In the last years leading up to the outbreak of the Second World War an increase in interest in the emigration issue could be detected on the scientific level. The efforts of Dr. Ivan Tomšič, professor of international law and diplomatic history at the Law Faculty of the University of Ljubljana, deserve mention. In 1937 he established the Institute for International Public Law, within which minority and emigration departments operated. He even conceived the establishment of a multidisciplinary institute to study all aspects of Slovenes, Croats, and Serbs abroad, collect professional literature, statistical data and all other material, publish scientific monographs on the issue of emigration in Slovene and foreign languages, and engage in other activities. Unfortunately, the war interrupted these plans.
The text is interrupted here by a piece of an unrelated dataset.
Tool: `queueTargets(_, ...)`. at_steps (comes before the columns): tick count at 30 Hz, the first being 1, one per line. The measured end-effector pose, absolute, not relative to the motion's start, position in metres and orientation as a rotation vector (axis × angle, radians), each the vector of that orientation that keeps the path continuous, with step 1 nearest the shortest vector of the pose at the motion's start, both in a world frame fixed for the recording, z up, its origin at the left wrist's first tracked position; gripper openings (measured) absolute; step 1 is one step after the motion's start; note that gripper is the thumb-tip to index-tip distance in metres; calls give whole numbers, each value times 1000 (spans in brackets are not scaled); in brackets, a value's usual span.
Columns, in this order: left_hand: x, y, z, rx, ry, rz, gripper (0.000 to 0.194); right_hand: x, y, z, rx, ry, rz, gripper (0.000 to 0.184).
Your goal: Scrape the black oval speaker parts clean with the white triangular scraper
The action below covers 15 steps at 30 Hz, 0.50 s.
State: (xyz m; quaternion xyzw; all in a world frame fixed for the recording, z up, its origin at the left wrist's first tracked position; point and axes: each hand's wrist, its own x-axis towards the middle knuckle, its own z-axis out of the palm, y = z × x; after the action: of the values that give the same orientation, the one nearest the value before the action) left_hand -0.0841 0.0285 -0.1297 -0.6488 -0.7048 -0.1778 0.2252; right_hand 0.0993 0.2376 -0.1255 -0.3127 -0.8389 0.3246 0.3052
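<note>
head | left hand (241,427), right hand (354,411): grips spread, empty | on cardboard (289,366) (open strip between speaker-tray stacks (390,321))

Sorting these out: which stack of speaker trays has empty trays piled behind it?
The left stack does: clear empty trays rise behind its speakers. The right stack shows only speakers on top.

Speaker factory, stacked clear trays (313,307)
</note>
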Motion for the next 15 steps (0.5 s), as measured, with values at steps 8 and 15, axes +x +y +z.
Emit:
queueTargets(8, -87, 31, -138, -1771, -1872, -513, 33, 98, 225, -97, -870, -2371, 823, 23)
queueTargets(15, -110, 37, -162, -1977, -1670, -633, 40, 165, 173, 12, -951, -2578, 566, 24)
Until the outbreak of the Second World War we can note interest in studying emigration (particularly during the time of the mass exodus to the USA) and the life and work of Slovenes in the new environment. Greatest attention was directed towards American Slovenes. Of Written work the most numerous was of a journalistic nature (independent publications, articles in newspapers and professional journals, etc.), while after 1919 (the year in which the University of Ljubljana was founded) the number of scientific analyses penned by geographers, jurists, historians, ethnologists and others increased. However, the great desire for a study in monograph form of the history of American Slovenes remained unfulfilled an idea awoken at the beginning of the 1960s and yet to be realized today.